Teaching people to write tests by telling them to use mocks is a huge mistake. Mocks are useful in very limited situations. Most of the time, they do nothing more than let broken code pass unnoticed. The vast majority of everyday tests shouldn’t use mocks at all. Bold claim? I have code to back it up.
Spis treści
Code
A typical mock-based test:
@Test
void emergencySignalClosesAllRoadsSoThatAmbulanceCanPass() {
var lights = (Map<String, LightColour>) mock(Map.class);
var control = new TrafficLightsControl(lights);
control.signalEmergency();
verify(lights).put("road1", RED);
verify(lights).put("road2", RED);
}
What could possibly go wrong?
The test is green, readable, coverage is at 100%, all metrics look perfect. There is nothing to think about. Push, approve, merge, deploy to production, next task, fast, faster.
That’s how I was taught; that’s how it was, is, and will be. If there is a test, it has to be a mock. There is no other way.

Now the production code.
void signalEmergency() {
lights.put("road1", LightColour.RED);
lights.put("road1", LightColour.AMBER);
lights.put("road1", LightColour.GREEN);
lights.put("road2", LightColour.RED);
lights.put("road2", LightColour.AMBER);
lights.put("road2", LightColour.GREEN);
}
How well does this code actually work?

A problem with the person or the code
The biggest misunderstanding is treating similarly botched tests as a one-off mistake, a bad day, a bad developer, or something like that. I disagree. This is not an isolated case. It is a flawed approach to testing that generates recurring problems. If you keep stuffing mocks everywhere, bugs will keep appearing.
Here’s an experiment: in the test above, replace the mock with a simple HashMap. Now try to find a way to break something. Hard, isn’t it?

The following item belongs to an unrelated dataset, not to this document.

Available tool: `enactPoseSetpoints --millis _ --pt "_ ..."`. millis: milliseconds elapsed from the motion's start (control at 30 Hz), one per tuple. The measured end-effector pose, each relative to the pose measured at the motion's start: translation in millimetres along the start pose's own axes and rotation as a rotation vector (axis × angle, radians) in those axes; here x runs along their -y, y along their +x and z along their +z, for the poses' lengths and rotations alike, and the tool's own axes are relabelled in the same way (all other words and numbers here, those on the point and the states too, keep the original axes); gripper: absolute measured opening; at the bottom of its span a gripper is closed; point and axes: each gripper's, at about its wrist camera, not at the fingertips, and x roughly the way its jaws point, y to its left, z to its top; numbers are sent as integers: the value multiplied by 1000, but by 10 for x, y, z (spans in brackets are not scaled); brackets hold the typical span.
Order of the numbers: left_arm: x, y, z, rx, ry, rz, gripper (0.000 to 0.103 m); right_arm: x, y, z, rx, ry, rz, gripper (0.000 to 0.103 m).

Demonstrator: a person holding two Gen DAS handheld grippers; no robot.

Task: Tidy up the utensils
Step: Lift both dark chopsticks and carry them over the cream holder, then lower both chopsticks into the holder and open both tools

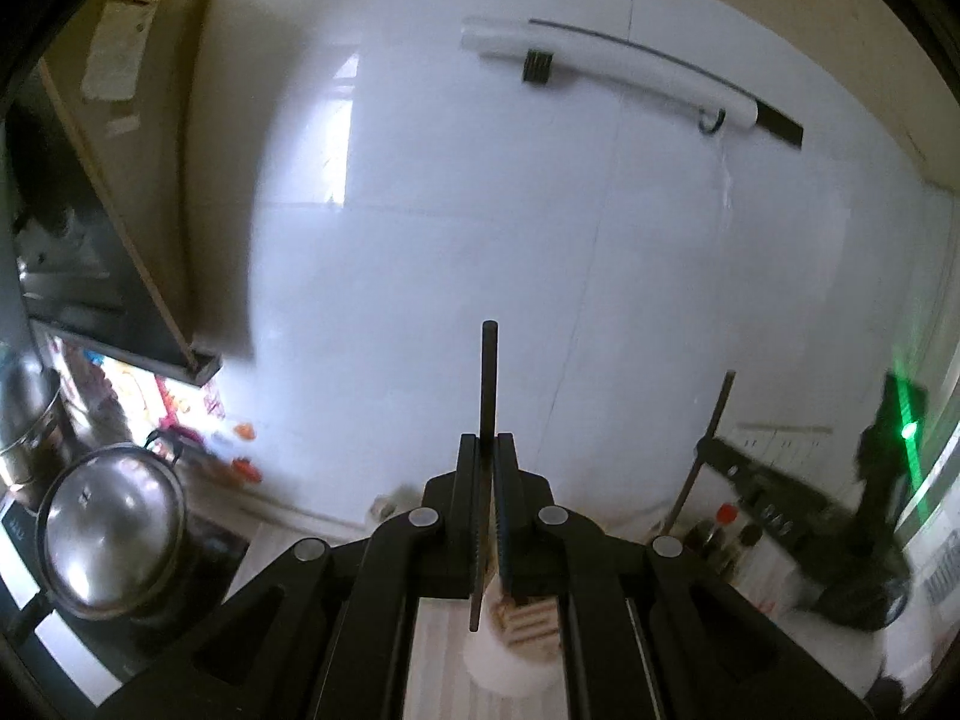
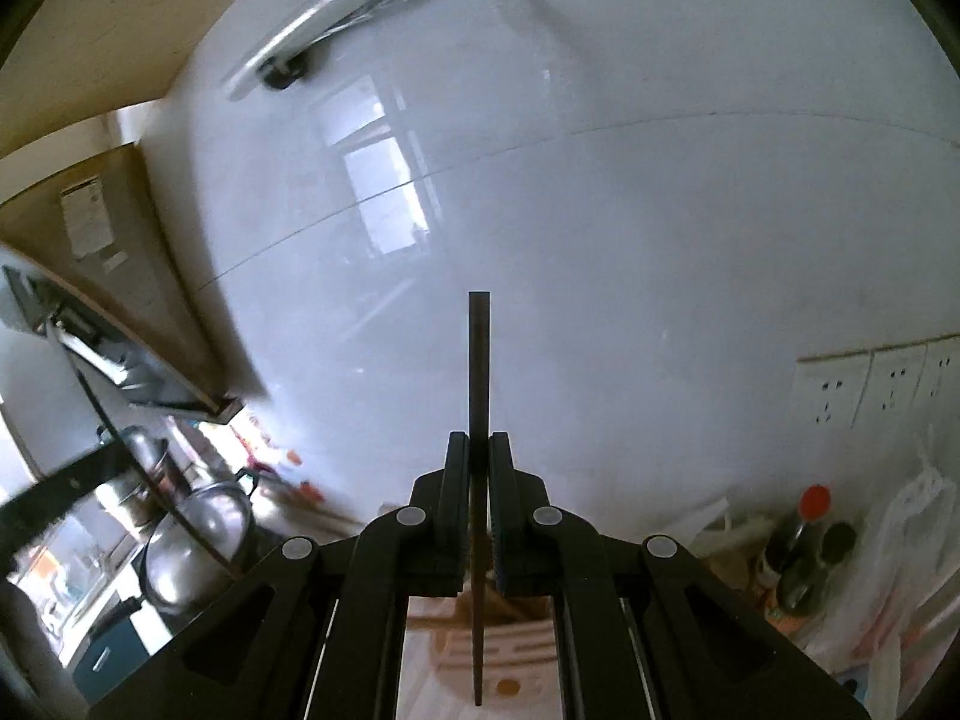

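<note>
My left gripper is shut on a dark chopstick that stands upright between its fingers, its lower tip above a white holder on the counter. My right gripper is shut on a second dark chopstick, also upright, its lower tip over a pale slotted holder. In the left wrist view the right gripper shows at the right with its chopstick tilted. In the right wrist view the left gripper's arm and its chopstick show at the left.
White tiled wall fills both views, with a hook rail high up. Steel pots and a range hood stand at the left. Sauce bottles, plastic bags and wall sockets are at the right.
</note>
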Motion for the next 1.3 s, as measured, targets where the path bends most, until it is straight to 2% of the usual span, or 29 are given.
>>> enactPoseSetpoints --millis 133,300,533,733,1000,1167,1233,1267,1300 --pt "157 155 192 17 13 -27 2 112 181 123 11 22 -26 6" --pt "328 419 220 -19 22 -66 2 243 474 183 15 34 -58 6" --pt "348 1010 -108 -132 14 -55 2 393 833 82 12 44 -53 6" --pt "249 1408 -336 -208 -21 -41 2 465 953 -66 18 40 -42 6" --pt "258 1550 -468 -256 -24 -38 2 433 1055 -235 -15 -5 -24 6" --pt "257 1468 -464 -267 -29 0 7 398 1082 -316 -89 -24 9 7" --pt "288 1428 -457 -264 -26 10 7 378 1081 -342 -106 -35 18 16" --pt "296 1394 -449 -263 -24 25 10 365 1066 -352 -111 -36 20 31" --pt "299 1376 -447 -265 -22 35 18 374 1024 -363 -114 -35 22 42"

It is worth pausing to note that turning a crappy test into a solid one required neither special skills nor much effort. The test did not become any less readable after removing the mocks. The real barrier is not knowledge or effort; on the path to better tests, the main obstacles are bad habits and misguided beliefs.

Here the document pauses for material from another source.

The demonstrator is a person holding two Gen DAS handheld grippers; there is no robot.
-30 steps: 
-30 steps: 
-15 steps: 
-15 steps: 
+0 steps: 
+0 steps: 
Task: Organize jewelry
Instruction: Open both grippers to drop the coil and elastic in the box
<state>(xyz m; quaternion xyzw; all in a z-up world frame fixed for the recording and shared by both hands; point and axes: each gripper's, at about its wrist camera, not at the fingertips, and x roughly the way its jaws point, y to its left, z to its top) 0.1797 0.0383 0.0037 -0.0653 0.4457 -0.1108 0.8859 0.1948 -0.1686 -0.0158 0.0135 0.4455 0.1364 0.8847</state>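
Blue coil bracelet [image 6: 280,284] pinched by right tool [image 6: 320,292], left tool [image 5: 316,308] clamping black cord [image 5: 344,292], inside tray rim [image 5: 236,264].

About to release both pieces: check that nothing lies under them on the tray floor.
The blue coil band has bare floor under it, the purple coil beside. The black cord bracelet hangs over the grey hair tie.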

Real projects have the same problem
“This example proves nothing; no one would mock a Map! Traffic lights, twenty lines of code, it’s easy to come up with examples like that. In my code there are real, complex problems, I have to use mocks there.”

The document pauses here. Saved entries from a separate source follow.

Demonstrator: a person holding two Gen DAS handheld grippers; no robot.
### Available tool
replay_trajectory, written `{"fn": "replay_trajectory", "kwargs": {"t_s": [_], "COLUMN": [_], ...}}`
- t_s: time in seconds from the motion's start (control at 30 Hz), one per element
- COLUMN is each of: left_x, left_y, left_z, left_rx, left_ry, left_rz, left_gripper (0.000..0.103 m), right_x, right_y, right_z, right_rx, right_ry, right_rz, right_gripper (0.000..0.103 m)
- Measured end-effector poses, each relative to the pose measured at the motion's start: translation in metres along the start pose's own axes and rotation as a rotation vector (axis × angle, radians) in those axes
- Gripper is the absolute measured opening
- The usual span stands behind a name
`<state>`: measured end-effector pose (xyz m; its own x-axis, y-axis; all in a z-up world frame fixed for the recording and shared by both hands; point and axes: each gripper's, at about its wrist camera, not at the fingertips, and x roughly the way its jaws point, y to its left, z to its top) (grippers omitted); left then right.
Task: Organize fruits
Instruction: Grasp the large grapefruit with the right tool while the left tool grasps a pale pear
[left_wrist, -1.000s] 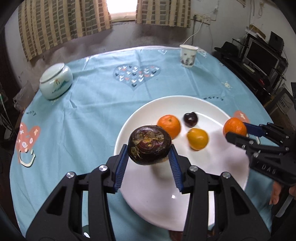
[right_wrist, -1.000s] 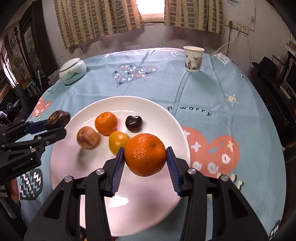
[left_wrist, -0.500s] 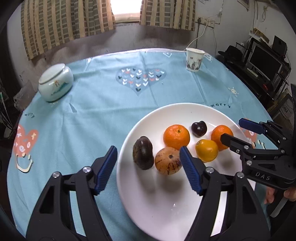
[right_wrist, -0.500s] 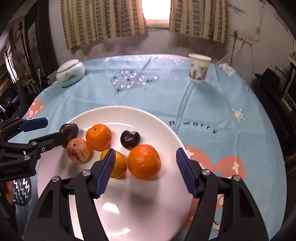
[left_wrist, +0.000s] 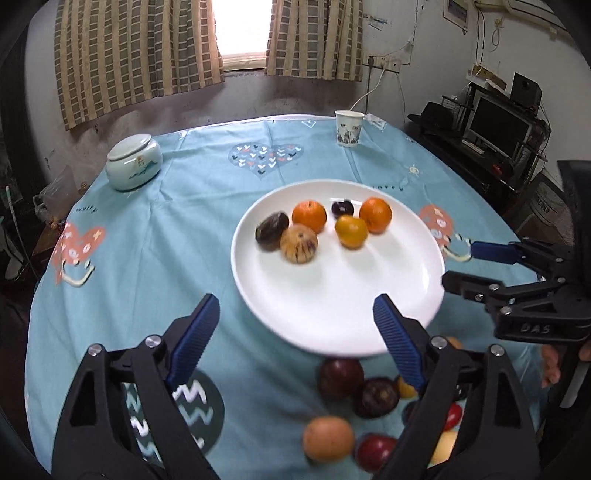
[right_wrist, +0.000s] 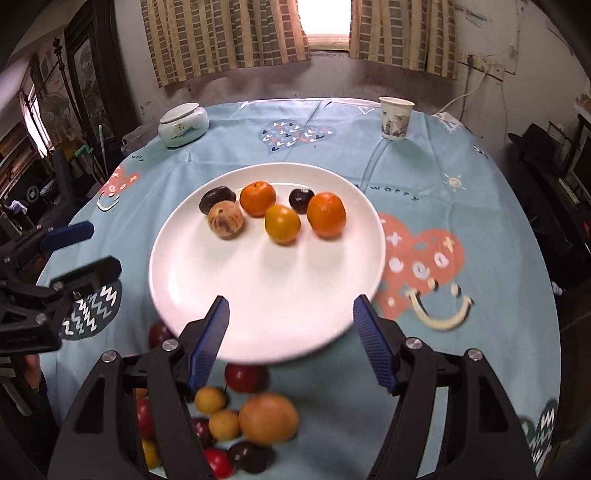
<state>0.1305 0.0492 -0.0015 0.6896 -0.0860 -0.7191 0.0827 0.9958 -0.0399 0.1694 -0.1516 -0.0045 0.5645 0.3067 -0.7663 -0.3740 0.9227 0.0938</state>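
Note:
A white plate (left_wrist: 332, 302) (right_wrist: 258, 288) holds several fruits: a dark purple fruit (left_wrist: 272, 230), a mottled brown one (left_wrist: 298, 243), two oranges (left_wrist: 309, 216) (right_wrist: 326, 214), a yellow fruit (right_wrist: 282, 224) and a dark plum (right_wrist: 301, 199). A pile of loose fruits (left_wrist: 340, 376) (right_wrist: 267, 417) lies on the blue cloth by the near edge. My left gripper (left_wrist: 293, 306) (right_wrist: 99, 249) hovers over the plate's near left rim, jaws opening, nothing between them. My right gripper (right_wrist: 291, 306) (left_wrist: 461, 264) hovers at the near right rim, jaws also opening and empty.
A lidded ceramic jar (left_wrist: 133, 161) stands at the far left of the round table. A paper cup (left_wrist: 348, 129) stands at the far right. A monitor (left_wrist: 498, 125) on a shelf sits beyond the table's right edge. A person's fingers (left_wrist: 550, 365) show behind the right gripper.
The left gripper let go of the dark purple fruit and the right let go of an orange, both onto the plate. Both opened and drew back, bringing the loose pile into view.

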Motion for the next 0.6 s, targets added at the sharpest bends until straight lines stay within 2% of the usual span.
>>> {"fn": "replay_trajectory", "kwargs": {"t_s": [0.3, 0.6], "left_x": [-0.009, -0.026], "left_y": [-0.004, 0.000], "left_z": [-0.050, -0.066], "left_rx": [-0.056, -0.074], "left_ry": [0.060, 0.051], "left_rz": [-0.023, -0.034], "left_gripper": [0.088, 0.088], "right_x": [-0.015, -0.024], "right_y": [0.014, 0.021], "right_z": [-0.053, -0.070], "right_rx": [0.100, 0.118], "right_ry": [0.047, 0.061], "right_rz": [-0.004, -0.016], "right_gripper": [0.072, 0.072]}}
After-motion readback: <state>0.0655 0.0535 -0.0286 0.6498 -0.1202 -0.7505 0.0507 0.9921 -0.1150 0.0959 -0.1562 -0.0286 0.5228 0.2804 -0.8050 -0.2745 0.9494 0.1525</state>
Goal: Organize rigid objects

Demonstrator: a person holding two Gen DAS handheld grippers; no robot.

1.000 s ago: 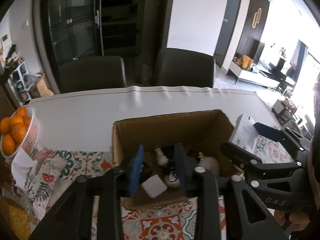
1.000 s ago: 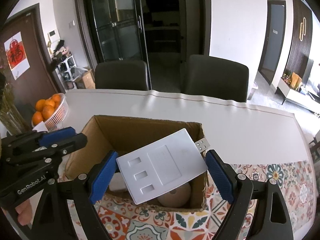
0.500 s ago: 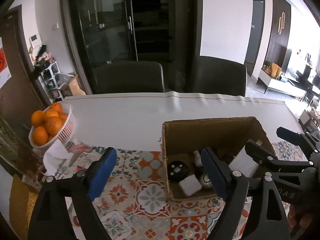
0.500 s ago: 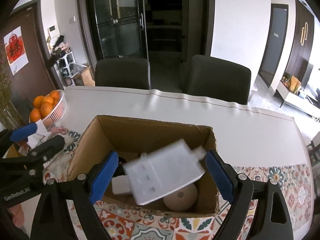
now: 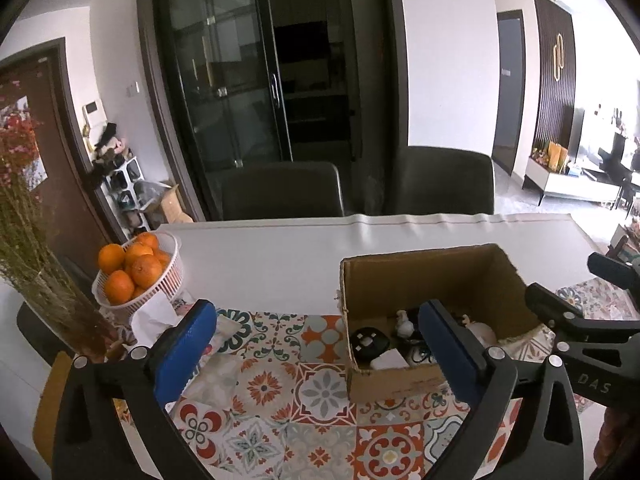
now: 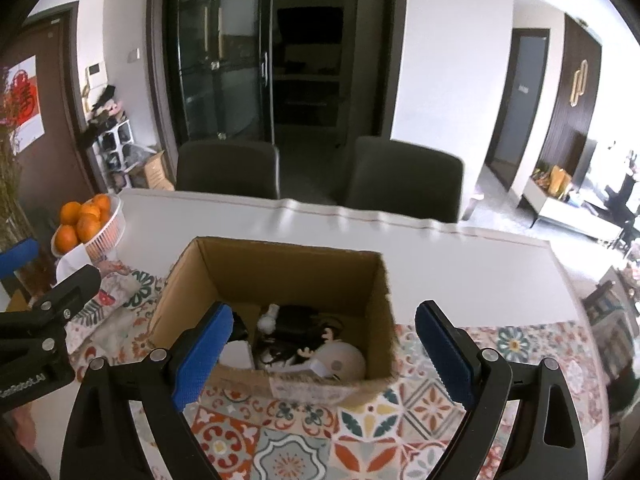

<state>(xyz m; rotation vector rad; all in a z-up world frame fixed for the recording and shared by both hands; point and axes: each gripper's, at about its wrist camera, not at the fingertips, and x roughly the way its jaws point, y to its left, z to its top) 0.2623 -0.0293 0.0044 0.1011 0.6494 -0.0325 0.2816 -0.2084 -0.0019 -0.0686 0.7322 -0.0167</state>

The artificial example above is not detached from reality; it is a simplified picture of reality. For several years now, across different projects, I have repeatedly encountered tests where people mock an HTTP response in order to test that their code sets the correct headers in the response sent to the client.
This use of mocks is just as unreasonable as in my made-up traffic-lights code, because it is testing a very similar problem. An HTTP response is, in a sense, a Map with decorations.
In fact, the vast majority of mock usage boils down to situations where exactly the same flaws appear as with the traffic lights above. That is, taking certain tools and applying them where they simply do not fit.
In real code, we do things that are just as stupid as overwriting a good put with a bad put in the fictional traffic lights. The difference is that we do not notice our mistakes, because we have long methods, uncontrolled mutations instead of immutable data, JPA, SQL, transactions, and lazy loading. All the complications that obscure the foolish things we are doing.
The wrong tool

I will now describe what lies at the root of the mismatch between mocks and testing traffic lights, HTTP request processing, and the vast majority of the most practical, everyday, and typical use cases.
When we use mocks, we focus on interactions. Mocking libraries make it easy to express that calling a given method in a given way is expected, or that calling another method is undesirable. As a result, the programmer will focus in the test on what is easy to encode: which methods were called and with what parameters.
Embedded in the claim that mocks are useful for writing tests is a hidden assumption: that thinking in terms of method calls is a good way to design a test. In other words, the assumption that counting interactions is a good mental model for checking whether the code meets its specification.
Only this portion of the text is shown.